Tal escena ha sucedido y sucede demasiado a menudo en numerosos hogares. No importa el país, ni el continente. La escasez, la pobreza, la necesidad siempre es dura, cruel, pero llegadas las navidades, que ya están ahí a la vuelta de la esquina, hieren más, taladran más los sueños, el corazón. Las navidades aquí y allí donde ocupan un lugar preeminente en el calendario. Las navidades aquí y allí, sí, sin embargo nada distinto ocurre en los sitios con creencias religiosas o no, o vividas de distinto modo.

Para todas aquellas personas, pues, que no puedan saciar ni su hambre ni su sed va dirigida esta columna nombrada amor como los veinte cuentos de la inmensa narradora y periodista Elena Poniatowska en su libro ‘Llorar en la sopa’ a quien la vida, como feliz regalo, me ha permitido conocerla en persona en España cuando le fue entregado el Premio Cervantes. Entonces escribí sobre ella. Ahora lo hago de nuevo. Bien lo merece esta defensora de los derechos humanos, máxime porque en la actual semana se ha conmemorado el Día Internacional de los Derechos Humanos. ¿Y cómo olvidar a tan principal abanderada? ¿Cómo apartar de nuestros ojos o decir adiós a su emblemático, corajudo, libro ‘La noche de Tlatelolco’? Es decir, los asesinatos cometidos el 2 de octubre de 1968 en la Plaza de las Tres Culturas de la gigantesca Ciudad de México de numerosos estudiantes, fundamentalmente, cuyo número sigue sin precisarse, a manos de militares obedeciendo órdenes del sanguinario presidente Gustavo Díaz Ordaz Bolaños y su secretario Luis Echevarría, su sucesor en la presidencia. Lo conoce muy bien el pueblo mexicano del que he hablado en otros momentos pero del que me temo que nunca manifesté que en la tierra del tequila sentí miedo, uno de los pocos países en que tal me ha sucedido. La verdad, estaba deseando abandonarlo. La sola lectura de los periódicos me ponía los pelos de punta. Un día sí y otro también los rotativos daban a conocer noticias del tipo de un profesor muerto por tiroteo cuando llegaba a la universidad en su moto, o el caso de aquella prostituta que se hallaba en coma en un hospital tras una paliza de no sabe quién, o nuevas mujeres desaparecidas en Ciudad Juárez.

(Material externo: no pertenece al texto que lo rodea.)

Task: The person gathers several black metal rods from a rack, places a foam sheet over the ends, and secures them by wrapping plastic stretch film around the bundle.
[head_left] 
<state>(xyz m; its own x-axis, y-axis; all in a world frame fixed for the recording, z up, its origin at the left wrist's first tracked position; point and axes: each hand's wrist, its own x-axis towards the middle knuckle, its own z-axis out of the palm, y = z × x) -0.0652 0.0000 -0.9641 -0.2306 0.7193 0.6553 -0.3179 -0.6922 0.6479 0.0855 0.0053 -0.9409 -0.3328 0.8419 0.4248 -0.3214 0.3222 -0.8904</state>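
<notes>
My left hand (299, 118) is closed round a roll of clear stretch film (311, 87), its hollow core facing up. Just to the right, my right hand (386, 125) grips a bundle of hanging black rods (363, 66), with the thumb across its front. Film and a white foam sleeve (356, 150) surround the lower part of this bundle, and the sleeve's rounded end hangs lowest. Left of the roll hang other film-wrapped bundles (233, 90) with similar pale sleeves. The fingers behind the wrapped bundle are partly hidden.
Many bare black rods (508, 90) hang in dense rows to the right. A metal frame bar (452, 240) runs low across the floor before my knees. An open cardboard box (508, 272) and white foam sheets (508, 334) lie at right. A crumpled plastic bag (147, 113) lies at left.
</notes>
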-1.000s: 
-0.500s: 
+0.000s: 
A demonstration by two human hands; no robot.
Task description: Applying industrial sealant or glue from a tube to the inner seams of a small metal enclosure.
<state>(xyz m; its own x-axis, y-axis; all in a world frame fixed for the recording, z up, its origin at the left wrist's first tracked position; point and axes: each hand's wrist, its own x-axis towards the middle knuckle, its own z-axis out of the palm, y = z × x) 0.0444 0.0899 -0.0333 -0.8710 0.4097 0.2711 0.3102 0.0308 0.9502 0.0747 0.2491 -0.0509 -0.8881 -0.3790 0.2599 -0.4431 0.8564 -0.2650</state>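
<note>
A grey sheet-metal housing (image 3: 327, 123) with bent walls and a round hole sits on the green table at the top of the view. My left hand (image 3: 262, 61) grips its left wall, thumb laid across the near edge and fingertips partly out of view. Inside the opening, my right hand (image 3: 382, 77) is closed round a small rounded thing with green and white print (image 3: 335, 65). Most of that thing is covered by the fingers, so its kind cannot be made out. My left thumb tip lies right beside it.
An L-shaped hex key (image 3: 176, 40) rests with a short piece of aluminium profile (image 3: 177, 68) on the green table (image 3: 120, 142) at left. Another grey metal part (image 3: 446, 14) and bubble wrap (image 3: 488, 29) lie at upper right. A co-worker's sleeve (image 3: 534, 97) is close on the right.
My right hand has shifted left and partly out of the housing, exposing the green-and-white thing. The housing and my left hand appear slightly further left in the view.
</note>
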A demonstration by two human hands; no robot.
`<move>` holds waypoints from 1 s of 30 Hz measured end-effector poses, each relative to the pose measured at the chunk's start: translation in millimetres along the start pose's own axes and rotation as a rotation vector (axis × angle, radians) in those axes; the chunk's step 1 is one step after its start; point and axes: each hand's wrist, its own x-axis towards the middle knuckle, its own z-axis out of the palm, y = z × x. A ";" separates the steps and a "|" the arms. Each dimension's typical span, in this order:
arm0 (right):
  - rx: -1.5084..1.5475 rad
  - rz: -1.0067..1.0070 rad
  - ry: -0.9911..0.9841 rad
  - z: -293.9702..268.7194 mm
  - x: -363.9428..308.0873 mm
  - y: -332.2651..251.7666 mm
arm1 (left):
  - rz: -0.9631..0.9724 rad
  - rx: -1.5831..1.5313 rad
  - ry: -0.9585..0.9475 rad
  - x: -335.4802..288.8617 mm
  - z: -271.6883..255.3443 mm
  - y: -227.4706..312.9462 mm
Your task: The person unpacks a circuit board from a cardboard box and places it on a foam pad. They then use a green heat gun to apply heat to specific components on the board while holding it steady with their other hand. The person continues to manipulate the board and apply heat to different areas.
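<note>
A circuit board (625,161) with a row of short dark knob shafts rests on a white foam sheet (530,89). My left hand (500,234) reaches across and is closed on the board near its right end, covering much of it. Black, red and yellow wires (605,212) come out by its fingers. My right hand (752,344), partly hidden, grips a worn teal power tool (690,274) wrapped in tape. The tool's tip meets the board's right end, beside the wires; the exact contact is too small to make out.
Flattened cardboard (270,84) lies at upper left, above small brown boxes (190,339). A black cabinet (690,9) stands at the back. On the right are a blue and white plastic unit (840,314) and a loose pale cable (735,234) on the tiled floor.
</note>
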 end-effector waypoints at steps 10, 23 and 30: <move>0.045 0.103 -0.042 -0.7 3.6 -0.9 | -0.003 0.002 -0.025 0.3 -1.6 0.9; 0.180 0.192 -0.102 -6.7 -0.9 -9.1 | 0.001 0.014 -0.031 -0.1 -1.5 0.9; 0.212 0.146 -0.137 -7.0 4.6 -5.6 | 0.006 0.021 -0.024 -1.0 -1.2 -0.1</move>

En verdad, sentí miedo en el país de ‘el centauro del norte’, o sea, de Pancho Villa. Tanto que me ha impedido disfrutar de su belleza paisajística, artística y humana, Recuerdo como en Ciudad de México caminaba a plena luz solar girando la cabeza en todas las direcciones. Hombre, también influyó el que un amigo acudió a gestionar un asunto y lo recibieron con pistola en mano.

Sí, confieso que he sentido miedo, mucho, en México. Larga vida a la ‘Poni’ y a todos cuantos siguen peleando por una democracia sana. Por supuesto, gracias igual a Carlos Fuentes y al Nobel Octavio Paz por haber dado en su día la cara por su pueblo temeroso, aterrorizado, maltratado, sin esperanza.